1.1  The Graphical Rover Display

  The graphical rover map provides a graphical reflection of the
network status file.  As nodes and links change state, the color of the
nodes and links on the map change color.  As new nodes and links are
added to the network, these nodes and links are also added to the
backbone map.  New nodes are placed interactively on the map, and
facilities exist for each user to create their own network map.
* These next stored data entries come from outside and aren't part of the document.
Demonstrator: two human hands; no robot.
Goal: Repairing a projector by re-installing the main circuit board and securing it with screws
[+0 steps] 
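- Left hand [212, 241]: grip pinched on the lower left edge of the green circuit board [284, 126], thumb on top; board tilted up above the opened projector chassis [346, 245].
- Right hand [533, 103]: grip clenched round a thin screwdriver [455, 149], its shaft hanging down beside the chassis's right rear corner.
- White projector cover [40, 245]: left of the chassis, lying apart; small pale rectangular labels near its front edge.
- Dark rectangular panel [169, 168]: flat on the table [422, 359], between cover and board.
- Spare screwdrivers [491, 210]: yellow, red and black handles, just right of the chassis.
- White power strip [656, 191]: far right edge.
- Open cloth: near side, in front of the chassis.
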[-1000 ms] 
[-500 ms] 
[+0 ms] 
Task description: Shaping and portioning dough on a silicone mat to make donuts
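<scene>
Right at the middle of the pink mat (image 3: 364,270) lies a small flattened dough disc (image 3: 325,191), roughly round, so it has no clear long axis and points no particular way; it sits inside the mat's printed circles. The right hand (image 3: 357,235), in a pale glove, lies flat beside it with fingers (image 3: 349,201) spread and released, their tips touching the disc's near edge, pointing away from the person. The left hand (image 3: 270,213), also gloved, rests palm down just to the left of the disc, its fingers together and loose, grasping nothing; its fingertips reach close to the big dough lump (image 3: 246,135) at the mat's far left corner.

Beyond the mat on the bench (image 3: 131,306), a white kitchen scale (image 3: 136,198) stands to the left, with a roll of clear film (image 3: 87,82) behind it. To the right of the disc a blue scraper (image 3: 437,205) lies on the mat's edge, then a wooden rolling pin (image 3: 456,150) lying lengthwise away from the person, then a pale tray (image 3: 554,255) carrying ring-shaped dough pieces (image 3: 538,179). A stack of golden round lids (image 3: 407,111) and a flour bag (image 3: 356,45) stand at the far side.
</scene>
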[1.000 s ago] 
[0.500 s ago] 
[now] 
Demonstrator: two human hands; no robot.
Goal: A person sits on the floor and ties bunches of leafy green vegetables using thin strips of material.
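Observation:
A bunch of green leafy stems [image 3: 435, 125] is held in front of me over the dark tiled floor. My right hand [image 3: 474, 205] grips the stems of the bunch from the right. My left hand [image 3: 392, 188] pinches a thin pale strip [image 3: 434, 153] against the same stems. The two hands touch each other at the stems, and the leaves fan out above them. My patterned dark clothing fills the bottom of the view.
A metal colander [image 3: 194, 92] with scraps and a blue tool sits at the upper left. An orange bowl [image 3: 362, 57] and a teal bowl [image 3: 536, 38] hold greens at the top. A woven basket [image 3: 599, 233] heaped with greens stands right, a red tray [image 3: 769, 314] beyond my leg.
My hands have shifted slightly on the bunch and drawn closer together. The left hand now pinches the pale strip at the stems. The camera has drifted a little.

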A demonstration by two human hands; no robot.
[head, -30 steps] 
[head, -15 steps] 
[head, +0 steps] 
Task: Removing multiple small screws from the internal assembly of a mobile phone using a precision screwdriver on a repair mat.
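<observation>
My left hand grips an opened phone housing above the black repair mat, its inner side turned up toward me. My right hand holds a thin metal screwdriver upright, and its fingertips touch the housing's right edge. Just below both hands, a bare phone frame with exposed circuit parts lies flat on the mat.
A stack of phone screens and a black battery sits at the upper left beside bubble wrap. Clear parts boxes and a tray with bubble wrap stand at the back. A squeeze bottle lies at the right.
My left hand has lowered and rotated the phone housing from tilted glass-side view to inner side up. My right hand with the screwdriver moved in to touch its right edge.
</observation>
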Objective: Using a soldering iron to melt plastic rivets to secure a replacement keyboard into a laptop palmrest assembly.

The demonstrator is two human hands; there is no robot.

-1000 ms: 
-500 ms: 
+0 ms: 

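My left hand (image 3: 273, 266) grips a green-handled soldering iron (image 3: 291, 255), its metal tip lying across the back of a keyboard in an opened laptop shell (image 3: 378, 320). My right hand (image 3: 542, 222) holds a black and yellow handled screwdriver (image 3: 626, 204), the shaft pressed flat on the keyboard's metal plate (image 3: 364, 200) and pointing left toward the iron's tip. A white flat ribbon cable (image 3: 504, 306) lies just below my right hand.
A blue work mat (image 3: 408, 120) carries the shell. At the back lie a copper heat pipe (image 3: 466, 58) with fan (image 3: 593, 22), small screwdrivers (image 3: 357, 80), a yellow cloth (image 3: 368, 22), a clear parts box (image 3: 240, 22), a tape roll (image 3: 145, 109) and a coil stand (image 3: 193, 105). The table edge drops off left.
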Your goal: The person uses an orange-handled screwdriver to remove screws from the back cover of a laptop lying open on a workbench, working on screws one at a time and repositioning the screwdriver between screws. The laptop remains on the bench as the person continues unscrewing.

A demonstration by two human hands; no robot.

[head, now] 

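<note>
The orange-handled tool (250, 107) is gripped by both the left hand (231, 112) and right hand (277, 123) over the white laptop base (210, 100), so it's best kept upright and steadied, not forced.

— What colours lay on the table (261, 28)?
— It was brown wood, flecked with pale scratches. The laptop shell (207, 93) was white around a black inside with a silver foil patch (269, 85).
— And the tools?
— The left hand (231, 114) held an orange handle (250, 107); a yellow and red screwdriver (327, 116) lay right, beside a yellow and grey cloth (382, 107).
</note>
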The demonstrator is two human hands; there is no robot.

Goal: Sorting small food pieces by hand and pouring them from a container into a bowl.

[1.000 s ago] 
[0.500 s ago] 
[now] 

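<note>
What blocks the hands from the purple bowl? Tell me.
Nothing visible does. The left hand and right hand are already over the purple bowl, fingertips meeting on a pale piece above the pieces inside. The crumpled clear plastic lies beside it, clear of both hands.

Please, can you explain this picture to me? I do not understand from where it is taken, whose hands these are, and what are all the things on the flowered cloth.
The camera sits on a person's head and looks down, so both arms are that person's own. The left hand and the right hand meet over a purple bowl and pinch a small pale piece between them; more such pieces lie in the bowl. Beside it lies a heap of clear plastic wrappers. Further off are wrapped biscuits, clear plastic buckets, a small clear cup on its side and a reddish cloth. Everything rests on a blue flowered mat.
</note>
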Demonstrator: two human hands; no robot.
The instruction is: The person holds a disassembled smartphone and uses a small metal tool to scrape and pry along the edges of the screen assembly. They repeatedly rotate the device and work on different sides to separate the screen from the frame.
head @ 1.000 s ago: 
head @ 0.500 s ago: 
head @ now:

  Also associated with each graphical rover map is a set of actions. 
In their .Xdefaults file, user define what actions should be executed
when they click on a node or a link.  They can define their own menus
of actions for nodes and links.  Function key assignments can also be
assigned to invoke actions when the mouse is positioned over a node or
a link.  This kind of configurability make the graphical rover map
extremely powerful.

  Each map is started up by specifying the name of the network, where the
network name is a symbolic link to the xmap program.  You can do this
on unix boxes by a command like:  ln -s xmap nsfnett3  .   The xmap
will dtermine from the name of the program, what the network Class is,
and from that determine which user resources to get from the resource
manager.  Assume the network is called nsfnett3, and the user has a
.Xdefaults file like this:

     Nsfnett3*draw.XmPushButton.Translations: #augment \
     <Key>F1:	system( viewisis ) \n\
     <Btn1Down>,<Btn1Up>,<Btn1Down>,<Btn1Up>: system( openping ) \n\
     <Btn3Down>: PostNodeMenu \n\
     Ctrl<Btn2Down> : MoveIt() 
      
     Nsfnett3*draw.Translations: #override \
     Ctrl<btn2Up>: PlaceIt() \n\
     <Btn3Down>: PostLinkMenu() \n\
      
     Nsfnett3.nodeMenuItem1: openping
     Nsfnett3.nodeMenuItem2: opentelnet
     Nsfnett3.nodeMenuItem3: opentelnet OUT-OF-BAND
     Nsfnett3.linkMenuItem1: DIagnoseProblem
     Nsfnett3.linkMenuItem2: CheckDSUs

  In the first section of this user's .Xdefaults file, the F1 function
key, when clicked on a node, will invoke the viewisis script.  All
programs invoked by the graphical display will receive environmental
variables detailing which node or link was selected, so programming the
graphical display becomes simply a matter of defining what actions are to
occur when the user performs key clicks or other X actions.  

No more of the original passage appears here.